Task statement: Within the data that follows, set down exactly the lines from the one containing "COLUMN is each" through the one containing "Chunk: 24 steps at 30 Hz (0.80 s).", both ends included.

(Data records)

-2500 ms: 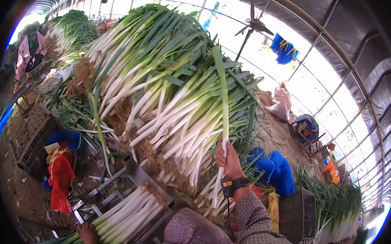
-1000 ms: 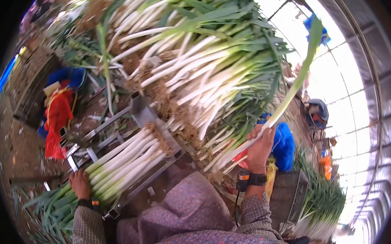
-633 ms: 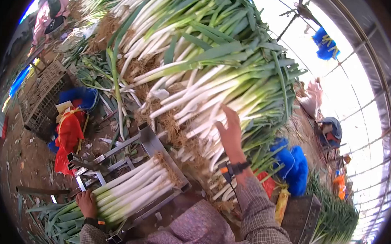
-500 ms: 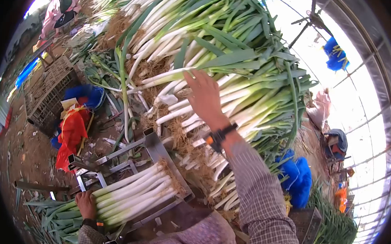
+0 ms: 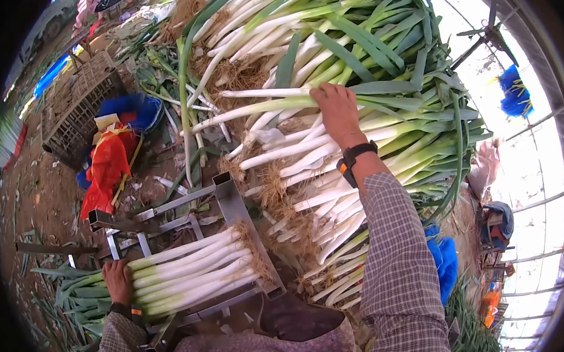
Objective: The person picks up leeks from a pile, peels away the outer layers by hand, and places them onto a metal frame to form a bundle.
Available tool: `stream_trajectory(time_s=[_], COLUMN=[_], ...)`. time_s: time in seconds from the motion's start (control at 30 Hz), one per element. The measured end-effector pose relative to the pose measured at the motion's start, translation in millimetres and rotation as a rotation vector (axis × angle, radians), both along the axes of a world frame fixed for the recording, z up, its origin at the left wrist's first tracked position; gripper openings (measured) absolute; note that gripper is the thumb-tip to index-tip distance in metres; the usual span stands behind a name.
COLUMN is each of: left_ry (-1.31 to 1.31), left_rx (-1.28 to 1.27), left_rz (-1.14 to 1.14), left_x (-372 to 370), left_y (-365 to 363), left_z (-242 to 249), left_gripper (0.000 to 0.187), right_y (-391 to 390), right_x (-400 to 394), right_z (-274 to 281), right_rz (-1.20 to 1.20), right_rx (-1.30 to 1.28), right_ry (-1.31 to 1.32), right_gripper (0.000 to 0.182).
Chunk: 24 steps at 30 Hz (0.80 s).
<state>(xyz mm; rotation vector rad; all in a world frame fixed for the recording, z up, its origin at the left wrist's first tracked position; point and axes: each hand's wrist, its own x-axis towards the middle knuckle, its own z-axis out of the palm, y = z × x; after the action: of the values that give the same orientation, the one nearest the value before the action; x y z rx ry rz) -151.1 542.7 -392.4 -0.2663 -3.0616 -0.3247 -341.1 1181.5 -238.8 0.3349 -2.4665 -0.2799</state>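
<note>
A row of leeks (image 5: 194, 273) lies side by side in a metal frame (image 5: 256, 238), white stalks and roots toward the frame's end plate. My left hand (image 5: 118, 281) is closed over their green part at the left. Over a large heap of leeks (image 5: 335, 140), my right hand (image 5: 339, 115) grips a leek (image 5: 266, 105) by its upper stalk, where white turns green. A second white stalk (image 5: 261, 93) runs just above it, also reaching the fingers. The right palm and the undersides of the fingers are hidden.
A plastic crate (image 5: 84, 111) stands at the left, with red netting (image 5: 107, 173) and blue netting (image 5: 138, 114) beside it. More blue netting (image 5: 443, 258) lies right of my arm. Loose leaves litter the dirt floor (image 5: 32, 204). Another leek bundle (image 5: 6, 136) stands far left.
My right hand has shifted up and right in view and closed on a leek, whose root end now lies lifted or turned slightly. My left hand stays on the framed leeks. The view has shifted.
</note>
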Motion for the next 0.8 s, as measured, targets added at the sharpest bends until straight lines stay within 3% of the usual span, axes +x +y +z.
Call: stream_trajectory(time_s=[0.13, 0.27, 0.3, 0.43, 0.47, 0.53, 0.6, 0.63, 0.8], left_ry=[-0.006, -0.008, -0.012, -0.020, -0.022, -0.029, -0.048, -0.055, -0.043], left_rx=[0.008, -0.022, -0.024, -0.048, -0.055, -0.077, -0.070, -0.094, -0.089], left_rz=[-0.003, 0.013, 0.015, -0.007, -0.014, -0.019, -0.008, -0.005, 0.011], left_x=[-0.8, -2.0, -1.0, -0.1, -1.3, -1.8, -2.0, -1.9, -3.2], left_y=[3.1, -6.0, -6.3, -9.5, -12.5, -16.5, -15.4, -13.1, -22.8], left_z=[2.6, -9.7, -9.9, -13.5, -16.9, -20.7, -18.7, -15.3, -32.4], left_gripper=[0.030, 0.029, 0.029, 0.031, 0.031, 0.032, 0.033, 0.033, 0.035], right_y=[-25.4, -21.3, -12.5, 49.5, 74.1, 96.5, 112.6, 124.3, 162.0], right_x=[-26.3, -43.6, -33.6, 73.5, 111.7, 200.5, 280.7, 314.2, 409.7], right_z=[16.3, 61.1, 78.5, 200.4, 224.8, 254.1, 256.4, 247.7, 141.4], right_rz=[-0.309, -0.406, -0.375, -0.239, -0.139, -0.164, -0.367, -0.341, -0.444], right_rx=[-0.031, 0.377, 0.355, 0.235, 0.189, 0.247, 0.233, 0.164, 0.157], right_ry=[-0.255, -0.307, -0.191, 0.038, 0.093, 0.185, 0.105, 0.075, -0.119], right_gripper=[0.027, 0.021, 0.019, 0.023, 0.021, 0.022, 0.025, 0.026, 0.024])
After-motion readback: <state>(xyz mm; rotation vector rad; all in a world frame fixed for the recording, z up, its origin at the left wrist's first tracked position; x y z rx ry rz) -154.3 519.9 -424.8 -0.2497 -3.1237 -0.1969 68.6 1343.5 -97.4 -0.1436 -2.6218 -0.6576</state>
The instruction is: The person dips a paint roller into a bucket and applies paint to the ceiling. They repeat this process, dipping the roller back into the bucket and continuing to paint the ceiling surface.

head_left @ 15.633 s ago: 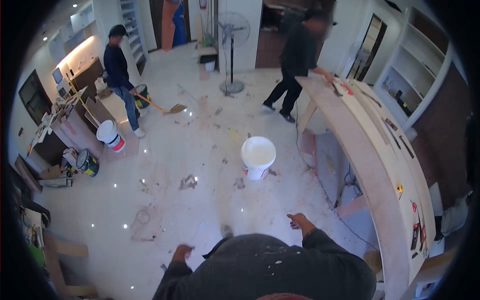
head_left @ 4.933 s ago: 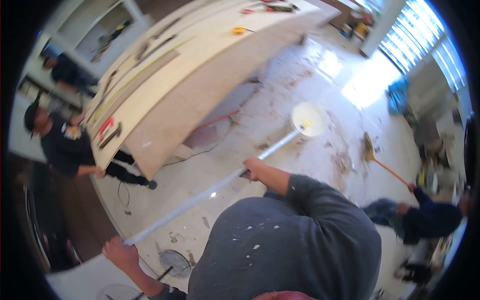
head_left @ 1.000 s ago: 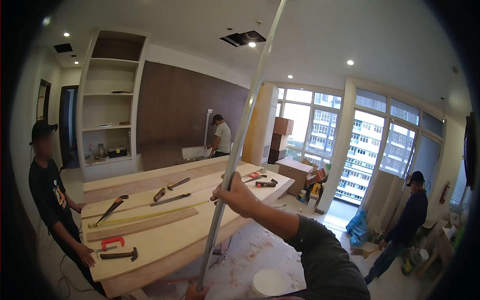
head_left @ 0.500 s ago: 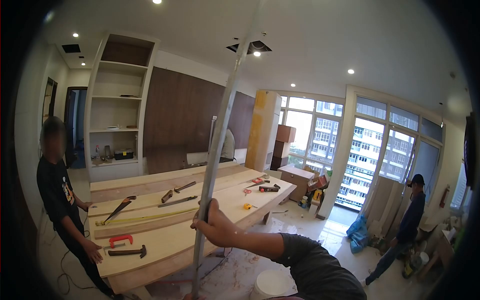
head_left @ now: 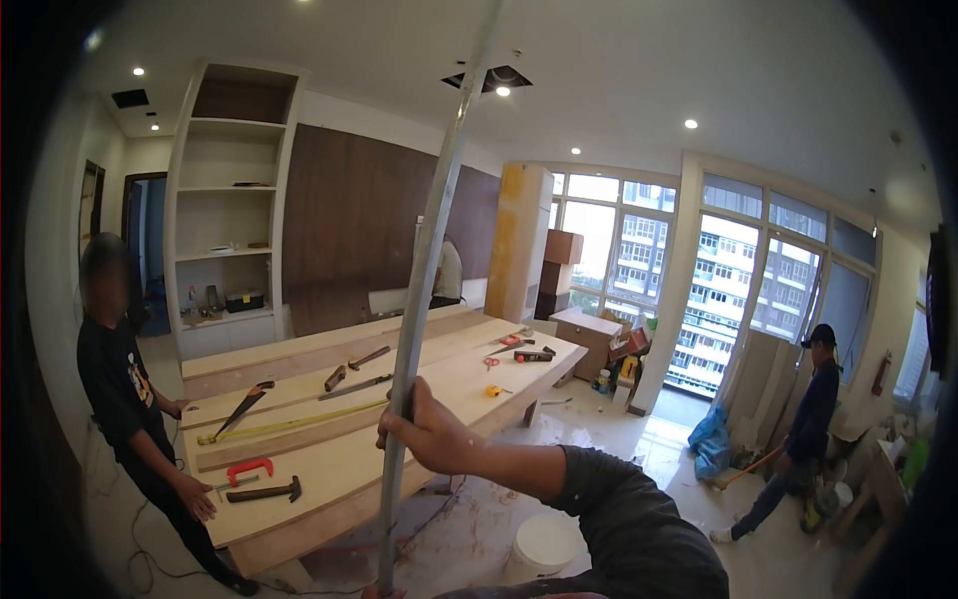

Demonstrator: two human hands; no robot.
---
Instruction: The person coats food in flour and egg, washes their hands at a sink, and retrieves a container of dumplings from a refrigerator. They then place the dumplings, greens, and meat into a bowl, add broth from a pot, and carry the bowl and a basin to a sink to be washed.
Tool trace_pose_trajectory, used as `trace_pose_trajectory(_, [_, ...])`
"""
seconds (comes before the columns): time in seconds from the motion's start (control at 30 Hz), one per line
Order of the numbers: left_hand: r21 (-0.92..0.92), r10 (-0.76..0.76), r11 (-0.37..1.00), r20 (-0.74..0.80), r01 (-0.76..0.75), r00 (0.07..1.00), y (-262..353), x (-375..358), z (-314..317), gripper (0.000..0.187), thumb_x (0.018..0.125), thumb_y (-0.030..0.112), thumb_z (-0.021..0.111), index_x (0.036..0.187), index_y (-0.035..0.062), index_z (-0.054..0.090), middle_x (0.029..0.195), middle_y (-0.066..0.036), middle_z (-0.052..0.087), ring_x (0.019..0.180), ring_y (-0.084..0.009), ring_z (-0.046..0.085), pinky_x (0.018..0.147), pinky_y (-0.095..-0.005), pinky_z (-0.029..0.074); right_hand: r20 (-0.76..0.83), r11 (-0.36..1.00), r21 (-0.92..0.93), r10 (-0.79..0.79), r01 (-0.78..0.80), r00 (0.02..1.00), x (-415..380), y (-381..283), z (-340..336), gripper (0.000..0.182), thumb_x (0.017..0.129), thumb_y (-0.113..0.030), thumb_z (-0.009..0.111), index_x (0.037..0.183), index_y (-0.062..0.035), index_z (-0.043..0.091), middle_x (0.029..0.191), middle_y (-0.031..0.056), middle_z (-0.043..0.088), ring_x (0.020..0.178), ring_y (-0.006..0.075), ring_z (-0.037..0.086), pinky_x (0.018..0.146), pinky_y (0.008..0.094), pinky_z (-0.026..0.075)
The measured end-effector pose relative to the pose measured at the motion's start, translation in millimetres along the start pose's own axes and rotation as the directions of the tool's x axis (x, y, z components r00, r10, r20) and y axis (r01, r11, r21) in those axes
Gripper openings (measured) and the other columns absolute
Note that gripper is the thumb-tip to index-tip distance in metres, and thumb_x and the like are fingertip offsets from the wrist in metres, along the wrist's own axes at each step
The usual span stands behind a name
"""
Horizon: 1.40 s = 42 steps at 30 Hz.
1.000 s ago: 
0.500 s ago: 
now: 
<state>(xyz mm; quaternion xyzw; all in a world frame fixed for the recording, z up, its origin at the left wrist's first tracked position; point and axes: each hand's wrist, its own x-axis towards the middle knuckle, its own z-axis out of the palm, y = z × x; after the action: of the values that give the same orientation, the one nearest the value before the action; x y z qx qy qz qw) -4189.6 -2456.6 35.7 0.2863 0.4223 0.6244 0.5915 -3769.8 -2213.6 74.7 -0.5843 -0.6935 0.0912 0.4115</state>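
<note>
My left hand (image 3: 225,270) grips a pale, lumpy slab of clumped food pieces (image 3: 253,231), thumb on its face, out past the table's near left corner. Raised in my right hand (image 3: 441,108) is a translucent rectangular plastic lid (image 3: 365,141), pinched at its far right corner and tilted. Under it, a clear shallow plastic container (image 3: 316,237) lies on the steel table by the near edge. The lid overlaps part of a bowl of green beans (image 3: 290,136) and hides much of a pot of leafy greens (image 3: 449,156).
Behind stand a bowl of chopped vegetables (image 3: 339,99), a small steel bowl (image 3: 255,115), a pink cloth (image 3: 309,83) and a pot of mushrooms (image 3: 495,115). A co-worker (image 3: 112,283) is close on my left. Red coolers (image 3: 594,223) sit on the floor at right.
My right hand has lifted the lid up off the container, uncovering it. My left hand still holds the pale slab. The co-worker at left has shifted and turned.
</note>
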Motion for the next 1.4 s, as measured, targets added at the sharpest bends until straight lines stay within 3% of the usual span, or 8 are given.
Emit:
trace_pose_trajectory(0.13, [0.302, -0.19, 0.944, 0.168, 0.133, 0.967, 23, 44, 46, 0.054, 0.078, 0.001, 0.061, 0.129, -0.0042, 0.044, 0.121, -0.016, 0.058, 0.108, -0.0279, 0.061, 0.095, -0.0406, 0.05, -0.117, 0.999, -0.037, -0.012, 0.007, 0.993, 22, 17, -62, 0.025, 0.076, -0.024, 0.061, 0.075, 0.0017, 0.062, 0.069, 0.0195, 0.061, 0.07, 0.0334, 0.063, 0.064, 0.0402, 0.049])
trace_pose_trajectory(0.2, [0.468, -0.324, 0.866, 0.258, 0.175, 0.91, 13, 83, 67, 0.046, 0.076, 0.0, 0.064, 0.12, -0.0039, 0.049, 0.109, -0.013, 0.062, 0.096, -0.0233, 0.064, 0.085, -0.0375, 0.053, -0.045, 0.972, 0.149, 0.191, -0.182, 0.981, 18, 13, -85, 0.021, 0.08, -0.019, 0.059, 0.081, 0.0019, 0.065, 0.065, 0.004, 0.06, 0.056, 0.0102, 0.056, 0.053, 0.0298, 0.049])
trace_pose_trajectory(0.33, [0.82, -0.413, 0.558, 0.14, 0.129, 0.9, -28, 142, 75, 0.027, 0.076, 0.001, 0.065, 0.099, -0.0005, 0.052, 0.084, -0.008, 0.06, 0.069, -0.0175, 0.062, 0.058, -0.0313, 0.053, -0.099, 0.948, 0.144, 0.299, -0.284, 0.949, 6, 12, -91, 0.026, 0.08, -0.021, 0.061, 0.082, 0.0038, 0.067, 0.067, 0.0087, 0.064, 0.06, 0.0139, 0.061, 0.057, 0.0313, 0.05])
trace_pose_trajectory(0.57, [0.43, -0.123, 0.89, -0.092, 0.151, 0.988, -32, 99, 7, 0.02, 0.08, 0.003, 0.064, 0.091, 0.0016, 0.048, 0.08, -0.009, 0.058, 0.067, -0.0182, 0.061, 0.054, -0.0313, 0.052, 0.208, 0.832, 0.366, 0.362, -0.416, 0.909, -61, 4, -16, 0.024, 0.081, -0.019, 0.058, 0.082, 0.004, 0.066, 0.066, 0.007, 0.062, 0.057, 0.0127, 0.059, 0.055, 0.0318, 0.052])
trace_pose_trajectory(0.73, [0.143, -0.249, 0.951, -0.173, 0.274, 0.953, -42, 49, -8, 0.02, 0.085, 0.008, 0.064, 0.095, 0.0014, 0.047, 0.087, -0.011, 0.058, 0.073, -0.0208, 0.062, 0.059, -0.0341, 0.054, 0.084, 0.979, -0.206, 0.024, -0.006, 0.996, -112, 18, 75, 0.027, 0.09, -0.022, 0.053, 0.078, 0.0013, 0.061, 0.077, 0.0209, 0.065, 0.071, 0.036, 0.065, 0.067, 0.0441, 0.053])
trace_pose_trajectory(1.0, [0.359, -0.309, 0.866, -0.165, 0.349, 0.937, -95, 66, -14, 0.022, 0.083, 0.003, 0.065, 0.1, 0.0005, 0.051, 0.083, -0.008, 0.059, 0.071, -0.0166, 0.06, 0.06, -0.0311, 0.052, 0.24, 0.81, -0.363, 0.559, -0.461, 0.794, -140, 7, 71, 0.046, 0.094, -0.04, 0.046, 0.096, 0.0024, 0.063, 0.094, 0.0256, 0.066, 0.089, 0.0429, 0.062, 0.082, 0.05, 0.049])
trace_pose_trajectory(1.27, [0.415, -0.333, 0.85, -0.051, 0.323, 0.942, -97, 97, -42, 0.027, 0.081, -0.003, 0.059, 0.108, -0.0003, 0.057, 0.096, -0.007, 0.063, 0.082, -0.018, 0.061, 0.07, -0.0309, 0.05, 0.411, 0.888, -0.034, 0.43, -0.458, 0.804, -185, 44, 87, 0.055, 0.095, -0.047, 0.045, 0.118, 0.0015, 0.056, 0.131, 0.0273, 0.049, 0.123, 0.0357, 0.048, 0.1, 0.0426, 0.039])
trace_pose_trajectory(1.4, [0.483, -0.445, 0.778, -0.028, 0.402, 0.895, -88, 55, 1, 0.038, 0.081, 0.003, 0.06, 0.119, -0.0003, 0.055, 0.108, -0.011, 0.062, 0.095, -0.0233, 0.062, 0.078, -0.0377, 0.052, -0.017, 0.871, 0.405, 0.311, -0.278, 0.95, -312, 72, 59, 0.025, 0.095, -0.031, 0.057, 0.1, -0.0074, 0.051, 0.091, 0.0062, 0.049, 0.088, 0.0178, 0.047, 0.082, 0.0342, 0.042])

Response:
COLUMN is each of: left_ry (-1.31 to 1.31), left_rx (-1.28 to 1.27), left_rz (-1.14 to 1.14), left_x (-372 to 370), left_y (-365 to 363), left_z (-242 to 249), left_gripper (0.000 to 0.187), right_y (-391 to 390), right_x (-400 to 394), right_z (-274 to 281), right_rz (-1.20 to 1.20), right_rx (-1.30 to 1.28), right_ry (-1.31 to 1.32), right_gripper (0.000 to 0.182).
Chunk: 24 steps at 30 Hz (0.80 s).

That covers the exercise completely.